Donna rolled her eyes; she had a sneaking feeling that Dr. Sloth and plants with thorns would not mix. “It sounds like a great idea, sir!” ---
“Platoons, ATTENTION!” In a surprisingly large clearing in the Haunted Woods, every single meepit in King Sloth’s army stood to attention. They were standing in five groups; the spies headed by Major General Roger, the warriors headed by Major General Daisy, the thieves headed by Major General Charles, the scientists headed by Major General Alex and the collectors headed by Major General Lily. Standing proudly in front of them, having just given the attention order, was Lieutenant Matthew. Next to him stood His Lordship Royal Majesty King Sloth, wearing all his important clothing and his too tight crown. As everyone stared at him he began to speak. “As you have all probably heard through various rumours, thanks to my skill, initiative and planning we have managed to uhhh... defeat the feepits and steal Dr. Sloth’s Neopian Invasion Plans! I feel that, unlike him we can take his plans and put them to good, clever use. Do you all agree with me?” As one, hundreds of meepits all shouted out “YES!!!” at the top of their lungs. Even if they did not agree, it would not have been a great idea to say so. “Charles, hand me the plans then.” A collective gasp went out amongst the meepits as Charles proudly stepped forward and handed over the plans he had stolen from Dr. Sloth’s sock drawer. King Sloth took them and slowly, carefully unfolded them, enjoying keeping his ‘audience’ under suspense. As he skimmed his eyes over them however, his face started to turn red and his hands began to shake violently in anger. ‘Dear King Sloth (and gang),’ the “plans” began politely.

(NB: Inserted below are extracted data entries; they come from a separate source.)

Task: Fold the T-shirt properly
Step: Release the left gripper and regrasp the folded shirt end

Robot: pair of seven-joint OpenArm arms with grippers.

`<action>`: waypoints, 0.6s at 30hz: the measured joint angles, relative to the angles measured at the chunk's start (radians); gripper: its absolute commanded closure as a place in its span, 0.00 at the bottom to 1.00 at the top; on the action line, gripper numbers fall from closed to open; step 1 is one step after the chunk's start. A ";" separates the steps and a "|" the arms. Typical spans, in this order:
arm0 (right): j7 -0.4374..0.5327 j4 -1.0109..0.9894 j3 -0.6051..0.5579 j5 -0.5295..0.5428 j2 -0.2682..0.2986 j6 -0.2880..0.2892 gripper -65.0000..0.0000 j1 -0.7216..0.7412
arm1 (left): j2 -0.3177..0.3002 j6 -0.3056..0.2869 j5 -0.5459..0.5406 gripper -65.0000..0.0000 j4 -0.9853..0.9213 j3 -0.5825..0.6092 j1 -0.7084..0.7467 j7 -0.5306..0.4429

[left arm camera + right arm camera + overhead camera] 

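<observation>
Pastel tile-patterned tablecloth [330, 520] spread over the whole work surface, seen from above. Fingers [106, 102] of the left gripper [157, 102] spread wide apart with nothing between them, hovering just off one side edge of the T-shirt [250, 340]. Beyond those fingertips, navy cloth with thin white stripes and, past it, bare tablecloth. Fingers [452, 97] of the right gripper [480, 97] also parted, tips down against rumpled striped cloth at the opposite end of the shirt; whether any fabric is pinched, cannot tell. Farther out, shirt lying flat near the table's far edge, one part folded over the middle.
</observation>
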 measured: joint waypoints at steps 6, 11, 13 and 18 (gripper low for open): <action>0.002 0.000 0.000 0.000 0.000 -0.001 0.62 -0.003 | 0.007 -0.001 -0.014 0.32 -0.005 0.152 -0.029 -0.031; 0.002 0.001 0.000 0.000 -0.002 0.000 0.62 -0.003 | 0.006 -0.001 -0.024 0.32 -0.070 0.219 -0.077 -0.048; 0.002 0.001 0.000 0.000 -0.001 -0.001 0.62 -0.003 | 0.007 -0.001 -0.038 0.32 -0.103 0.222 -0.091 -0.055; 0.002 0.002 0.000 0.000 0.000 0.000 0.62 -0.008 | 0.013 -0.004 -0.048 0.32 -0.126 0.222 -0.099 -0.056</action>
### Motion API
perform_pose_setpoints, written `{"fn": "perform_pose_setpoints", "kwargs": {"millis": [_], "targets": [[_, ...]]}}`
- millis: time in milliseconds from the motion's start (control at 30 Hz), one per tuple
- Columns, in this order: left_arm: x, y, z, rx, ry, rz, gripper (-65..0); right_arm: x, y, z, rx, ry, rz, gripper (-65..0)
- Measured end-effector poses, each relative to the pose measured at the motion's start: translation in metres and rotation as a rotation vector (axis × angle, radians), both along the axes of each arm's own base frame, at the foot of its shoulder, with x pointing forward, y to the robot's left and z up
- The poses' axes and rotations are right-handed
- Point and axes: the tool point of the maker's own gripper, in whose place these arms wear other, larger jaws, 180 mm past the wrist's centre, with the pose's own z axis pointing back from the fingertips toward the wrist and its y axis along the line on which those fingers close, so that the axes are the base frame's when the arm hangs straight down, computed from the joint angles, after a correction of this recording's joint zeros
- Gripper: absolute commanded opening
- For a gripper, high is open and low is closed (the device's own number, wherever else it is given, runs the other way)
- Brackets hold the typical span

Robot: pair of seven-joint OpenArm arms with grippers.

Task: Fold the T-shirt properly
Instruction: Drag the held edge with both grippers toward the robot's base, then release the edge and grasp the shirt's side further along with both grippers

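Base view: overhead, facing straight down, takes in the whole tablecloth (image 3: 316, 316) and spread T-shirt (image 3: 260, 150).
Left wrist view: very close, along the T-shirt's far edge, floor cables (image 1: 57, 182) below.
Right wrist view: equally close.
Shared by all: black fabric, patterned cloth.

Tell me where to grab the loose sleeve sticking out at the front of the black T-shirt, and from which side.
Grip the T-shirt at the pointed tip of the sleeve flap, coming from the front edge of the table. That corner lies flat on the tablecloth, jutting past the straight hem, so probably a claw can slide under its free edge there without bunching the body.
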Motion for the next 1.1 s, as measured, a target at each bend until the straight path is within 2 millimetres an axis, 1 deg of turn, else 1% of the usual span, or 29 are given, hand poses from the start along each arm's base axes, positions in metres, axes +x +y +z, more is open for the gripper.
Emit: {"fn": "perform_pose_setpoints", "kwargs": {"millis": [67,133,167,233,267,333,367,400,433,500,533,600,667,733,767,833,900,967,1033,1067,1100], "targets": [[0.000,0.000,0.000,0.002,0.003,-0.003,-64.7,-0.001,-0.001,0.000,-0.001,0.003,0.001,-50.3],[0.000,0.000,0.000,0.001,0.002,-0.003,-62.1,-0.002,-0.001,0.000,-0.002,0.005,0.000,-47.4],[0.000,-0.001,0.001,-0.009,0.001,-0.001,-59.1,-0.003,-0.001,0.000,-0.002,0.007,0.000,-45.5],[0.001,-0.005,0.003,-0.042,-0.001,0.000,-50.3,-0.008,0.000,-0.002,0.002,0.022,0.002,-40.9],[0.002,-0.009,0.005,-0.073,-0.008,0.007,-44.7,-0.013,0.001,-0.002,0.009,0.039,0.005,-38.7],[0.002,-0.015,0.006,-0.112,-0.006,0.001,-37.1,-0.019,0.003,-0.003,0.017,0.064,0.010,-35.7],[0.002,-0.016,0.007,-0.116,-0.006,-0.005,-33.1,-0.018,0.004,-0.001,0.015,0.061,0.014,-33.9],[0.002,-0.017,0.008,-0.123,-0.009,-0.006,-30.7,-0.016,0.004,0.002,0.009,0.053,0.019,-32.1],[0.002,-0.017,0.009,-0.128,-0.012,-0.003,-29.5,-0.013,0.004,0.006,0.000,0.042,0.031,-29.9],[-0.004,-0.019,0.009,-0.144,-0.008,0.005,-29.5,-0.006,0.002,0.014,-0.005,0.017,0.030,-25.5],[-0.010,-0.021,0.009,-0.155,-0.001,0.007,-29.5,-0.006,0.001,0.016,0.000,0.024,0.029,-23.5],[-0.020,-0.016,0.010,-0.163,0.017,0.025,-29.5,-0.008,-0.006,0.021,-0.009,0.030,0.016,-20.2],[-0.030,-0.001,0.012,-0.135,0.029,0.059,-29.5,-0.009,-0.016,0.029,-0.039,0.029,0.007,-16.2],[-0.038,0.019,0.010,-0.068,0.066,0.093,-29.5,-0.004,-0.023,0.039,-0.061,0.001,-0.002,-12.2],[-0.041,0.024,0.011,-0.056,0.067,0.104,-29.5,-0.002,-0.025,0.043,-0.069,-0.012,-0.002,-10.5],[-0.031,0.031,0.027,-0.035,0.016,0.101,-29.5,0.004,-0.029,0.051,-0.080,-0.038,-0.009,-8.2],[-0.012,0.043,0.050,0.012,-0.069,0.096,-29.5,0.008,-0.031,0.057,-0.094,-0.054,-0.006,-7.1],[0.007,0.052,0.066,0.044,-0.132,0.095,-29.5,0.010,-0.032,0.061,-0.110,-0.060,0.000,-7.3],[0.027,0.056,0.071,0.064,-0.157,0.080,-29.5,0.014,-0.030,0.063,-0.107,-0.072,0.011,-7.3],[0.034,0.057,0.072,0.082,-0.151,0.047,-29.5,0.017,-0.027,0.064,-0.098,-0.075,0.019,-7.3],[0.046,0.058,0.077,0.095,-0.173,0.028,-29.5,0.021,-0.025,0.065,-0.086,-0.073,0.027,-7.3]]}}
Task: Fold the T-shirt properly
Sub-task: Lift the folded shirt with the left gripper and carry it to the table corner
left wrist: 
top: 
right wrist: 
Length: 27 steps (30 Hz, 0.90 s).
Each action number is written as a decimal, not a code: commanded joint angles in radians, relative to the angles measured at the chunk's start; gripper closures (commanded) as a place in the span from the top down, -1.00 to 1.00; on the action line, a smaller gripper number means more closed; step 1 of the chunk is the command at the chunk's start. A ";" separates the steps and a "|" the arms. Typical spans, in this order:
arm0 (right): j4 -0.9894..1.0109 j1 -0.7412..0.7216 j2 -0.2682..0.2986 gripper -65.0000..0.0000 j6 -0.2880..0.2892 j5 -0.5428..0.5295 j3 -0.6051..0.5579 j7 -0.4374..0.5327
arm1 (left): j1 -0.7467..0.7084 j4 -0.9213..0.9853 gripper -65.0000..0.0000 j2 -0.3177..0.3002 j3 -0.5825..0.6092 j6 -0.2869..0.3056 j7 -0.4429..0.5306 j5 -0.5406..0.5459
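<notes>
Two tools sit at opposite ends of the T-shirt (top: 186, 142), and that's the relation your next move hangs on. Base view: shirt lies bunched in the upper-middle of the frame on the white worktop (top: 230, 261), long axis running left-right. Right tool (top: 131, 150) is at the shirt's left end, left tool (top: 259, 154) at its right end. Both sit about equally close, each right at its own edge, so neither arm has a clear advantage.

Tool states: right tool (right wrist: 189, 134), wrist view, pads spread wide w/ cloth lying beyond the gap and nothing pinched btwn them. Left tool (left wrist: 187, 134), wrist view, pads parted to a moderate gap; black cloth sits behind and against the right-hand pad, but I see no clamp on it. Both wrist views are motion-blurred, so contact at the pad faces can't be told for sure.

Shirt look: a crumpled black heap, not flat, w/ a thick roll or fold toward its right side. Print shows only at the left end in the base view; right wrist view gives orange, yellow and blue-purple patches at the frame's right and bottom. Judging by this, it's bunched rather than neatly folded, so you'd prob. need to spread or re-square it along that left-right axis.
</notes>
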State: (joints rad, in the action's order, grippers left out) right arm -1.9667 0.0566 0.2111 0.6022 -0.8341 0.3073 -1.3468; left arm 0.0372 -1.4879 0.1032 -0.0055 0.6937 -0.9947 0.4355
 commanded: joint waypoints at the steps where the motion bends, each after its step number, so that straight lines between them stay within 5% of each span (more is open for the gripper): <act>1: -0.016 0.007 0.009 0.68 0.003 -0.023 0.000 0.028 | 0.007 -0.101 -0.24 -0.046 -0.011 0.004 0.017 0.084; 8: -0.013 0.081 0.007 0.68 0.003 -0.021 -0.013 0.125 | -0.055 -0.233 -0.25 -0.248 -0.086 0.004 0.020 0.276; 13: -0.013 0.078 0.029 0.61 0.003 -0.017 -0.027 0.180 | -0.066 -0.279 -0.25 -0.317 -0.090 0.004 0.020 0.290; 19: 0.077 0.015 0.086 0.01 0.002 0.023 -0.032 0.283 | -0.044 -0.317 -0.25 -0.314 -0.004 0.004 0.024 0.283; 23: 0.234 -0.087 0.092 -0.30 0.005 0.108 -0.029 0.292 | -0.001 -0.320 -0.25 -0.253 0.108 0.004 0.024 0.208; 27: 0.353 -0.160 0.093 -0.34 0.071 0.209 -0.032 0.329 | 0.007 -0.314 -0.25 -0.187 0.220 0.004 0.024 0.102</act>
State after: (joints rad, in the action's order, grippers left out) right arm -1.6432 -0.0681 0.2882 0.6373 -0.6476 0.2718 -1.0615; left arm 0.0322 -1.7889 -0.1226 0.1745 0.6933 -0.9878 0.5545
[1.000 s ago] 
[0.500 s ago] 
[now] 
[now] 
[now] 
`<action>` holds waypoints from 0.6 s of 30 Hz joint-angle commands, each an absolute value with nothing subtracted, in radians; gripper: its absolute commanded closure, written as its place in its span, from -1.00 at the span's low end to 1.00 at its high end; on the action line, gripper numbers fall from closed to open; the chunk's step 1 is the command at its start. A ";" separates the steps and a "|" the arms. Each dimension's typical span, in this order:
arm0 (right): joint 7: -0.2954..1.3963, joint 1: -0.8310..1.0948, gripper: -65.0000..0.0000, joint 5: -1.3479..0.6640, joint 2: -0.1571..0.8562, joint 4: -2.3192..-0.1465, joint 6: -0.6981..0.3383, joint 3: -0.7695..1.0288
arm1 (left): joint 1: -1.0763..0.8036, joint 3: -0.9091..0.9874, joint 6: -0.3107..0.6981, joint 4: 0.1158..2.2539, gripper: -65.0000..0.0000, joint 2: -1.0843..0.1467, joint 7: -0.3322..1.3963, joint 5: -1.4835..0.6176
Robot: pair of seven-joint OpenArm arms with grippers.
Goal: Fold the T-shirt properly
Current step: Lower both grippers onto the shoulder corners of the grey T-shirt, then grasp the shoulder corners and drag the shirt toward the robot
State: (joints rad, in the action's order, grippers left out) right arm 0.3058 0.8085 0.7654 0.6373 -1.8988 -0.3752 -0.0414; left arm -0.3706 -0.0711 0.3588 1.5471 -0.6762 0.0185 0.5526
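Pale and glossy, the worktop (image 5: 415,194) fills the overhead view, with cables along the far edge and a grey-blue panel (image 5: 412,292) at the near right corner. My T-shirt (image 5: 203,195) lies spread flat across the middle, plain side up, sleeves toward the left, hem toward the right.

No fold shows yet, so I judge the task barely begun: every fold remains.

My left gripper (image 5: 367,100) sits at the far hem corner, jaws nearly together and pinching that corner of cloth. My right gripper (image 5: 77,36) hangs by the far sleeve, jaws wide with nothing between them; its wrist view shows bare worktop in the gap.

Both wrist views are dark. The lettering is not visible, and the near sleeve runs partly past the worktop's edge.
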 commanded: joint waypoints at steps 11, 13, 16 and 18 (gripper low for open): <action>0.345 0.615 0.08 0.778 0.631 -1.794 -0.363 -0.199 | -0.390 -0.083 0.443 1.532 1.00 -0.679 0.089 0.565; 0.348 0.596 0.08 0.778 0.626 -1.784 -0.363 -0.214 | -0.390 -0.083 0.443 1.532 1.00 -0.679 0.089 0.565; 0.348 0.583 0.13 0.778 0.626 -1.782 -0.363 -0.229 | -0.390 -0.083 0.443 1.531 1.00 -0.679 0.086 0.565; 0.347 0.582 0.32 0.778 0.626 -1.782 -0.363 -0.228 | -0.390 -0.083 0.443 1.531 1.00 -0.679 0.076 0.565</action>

‘I suspected that you would try and steal my super amazing plans to use for your own purposes (it is obvious that you are not capable of inventing a good plan on your own) so I took the liberty of hiding my plans somewhere else and leaving you this note. Congratulations, I suppose, on at least managing to steal something, which I had my doubts you would be able to do.
Yours sincerely,
Your superior and Neopia’s very, very soon to be leader, Dr. Sloth.’
---
Far away in the Space Station, in his private quarters, behind a brand new ultra extra high security door, Dr. Sloth cackled (and giggled when he realised nobody else was around) with glee as he watched King Sloth’s reaction through a small hidden spy camera. Smirking, he took a large bite into a canteen hotdog.